The typical justification for not being honest when speaking to employees is that managers "must do what's in the best interest of the company."  If they actually told the employees that they will all be replaced within a year with lower cost offshore contractors, the employees would all bail and the corporation would grind to a halt.  So, the managers lie.  They say that the future looks bright.  They say that you are a key member of the team that will lead the company into the future.  They say that there are no plans to cut staff.  They say these things at the same time they are working with HR to eliminate your position, meeting with candidates to "upgrade" you for another resource and/or working with offshore staffing firms to move your job to Bangalore, Bucharest or Shenzhen.

Once upon a time, when a company wanted to use a different technology, the project would include training for the existing IT staff so that they would be able to work with and support the new technology.  Now, the existing staff is simply replaced with new resources already trained in the new technology.  If there are still older legacy systems that also need to be supported, contractors are hired until those systems can be replaced.  The IT staff is rotated with the systems, and since the typical life of an IT system is 3-5 years, that is also the maximum time you can expect to keep your corporate IT job.

OK - so looking at this from the CEO's position, what's wrong with this scenario?  He's getting the best IT resources for the lowest cost, and he doesn't have to continuously spend money to train his internal staff.  After all, once they are trained, they might just leave the company for another gig anyway.

I see several issues with this short-sighted strategy:

1. No functional business knowledge continuity - It is tempting to believe that the tech geeks in your IT department don't need to understand how your business operates.  That is dead wrong.  The more the technical staff knows about how the business operates, the better your systems will match your true business requirements.  Translating functional business requirements into technical system designs is the absolute key to any successful technology project.  It is the difference between happy & efficient users, and an expensive pile of useless HW & SW.  Fail to recognize this at your peril.

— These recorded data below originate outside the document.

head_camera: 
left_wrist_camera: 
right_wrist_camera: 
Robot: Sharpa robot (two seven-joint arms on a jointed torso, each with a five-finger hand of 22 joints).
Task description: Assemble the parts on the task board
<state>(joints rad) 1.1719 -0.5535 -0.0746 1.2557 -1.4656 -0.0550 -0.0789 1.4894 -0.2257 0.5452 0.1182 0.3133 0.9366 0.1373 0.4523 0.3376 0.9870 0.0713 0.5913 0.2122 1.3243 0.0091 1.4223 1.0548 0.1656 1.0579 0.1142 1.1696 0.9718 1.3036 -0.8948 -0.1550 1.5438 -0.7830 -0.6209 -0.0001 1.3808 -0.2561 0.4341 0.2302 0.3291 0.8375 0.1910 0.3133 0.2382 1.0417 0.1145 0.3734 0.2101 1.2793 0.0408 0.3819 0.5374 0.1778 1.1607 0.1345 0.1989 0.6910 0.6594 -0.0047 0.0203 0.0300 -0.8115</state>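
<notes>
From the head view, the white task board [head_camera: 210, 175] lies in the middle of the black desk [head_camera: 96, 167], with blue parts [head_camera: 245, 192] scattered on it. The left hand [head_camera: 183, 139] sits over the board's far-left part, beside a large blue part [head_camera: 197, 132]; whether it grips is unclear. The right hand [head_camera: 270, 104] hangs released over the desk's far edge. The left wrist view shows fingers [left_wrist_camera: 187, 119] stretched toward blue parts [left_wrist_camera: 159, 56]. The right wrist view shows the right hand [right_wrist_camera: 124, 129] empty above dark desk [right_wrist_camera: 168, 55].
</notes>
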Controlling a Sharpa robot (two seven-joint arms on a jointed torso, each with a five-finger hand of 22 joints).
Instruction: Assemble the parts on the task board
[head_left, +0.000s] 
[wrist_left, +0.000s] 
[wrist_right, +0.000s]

2. Failure to form a Business-IT partnership - If you have fallen into the fallacy of believing your IT staff doesn't need to understand your business, then it must follow that you believe all business knowledge must come from the business users.  Congratulations, what you have just established is the typical Business vs IT organization where neither understands the other's world, and the business sees IT as simply a group of techies that need to be told what to do.  Conversely, IT sees the business as demanding technophobes that have no clue what they are asking IT to build.  There can be no partnership without understanding, and there can be no understanding without knowledge being shared in both directions.  This requires the ability to build long-term relationships at the employee level - not just at the executive table.

3. Lack of Innovation - It's all well and good to hold the CIO responsible for the long-range IT strategic vision - that's his job.  However, the CIO often does not see the day-to-day technical challenges that are faced by his staff.  It is very common for these daily challenges to drive ideas for improvements in processes and systems that represent the source of innovation within the IT department.  If your staff is composed of specialists in your current technology and augmented with low-cost contractors, you may very well have limited the amount of innovation that will be generated by your staff.  An employee looking at a maximum of a 3-5 year gig has very little incentive to maximize efficiency - particularly if that efficiency means a new technology that will ultimately result in them being replaced with another specialist.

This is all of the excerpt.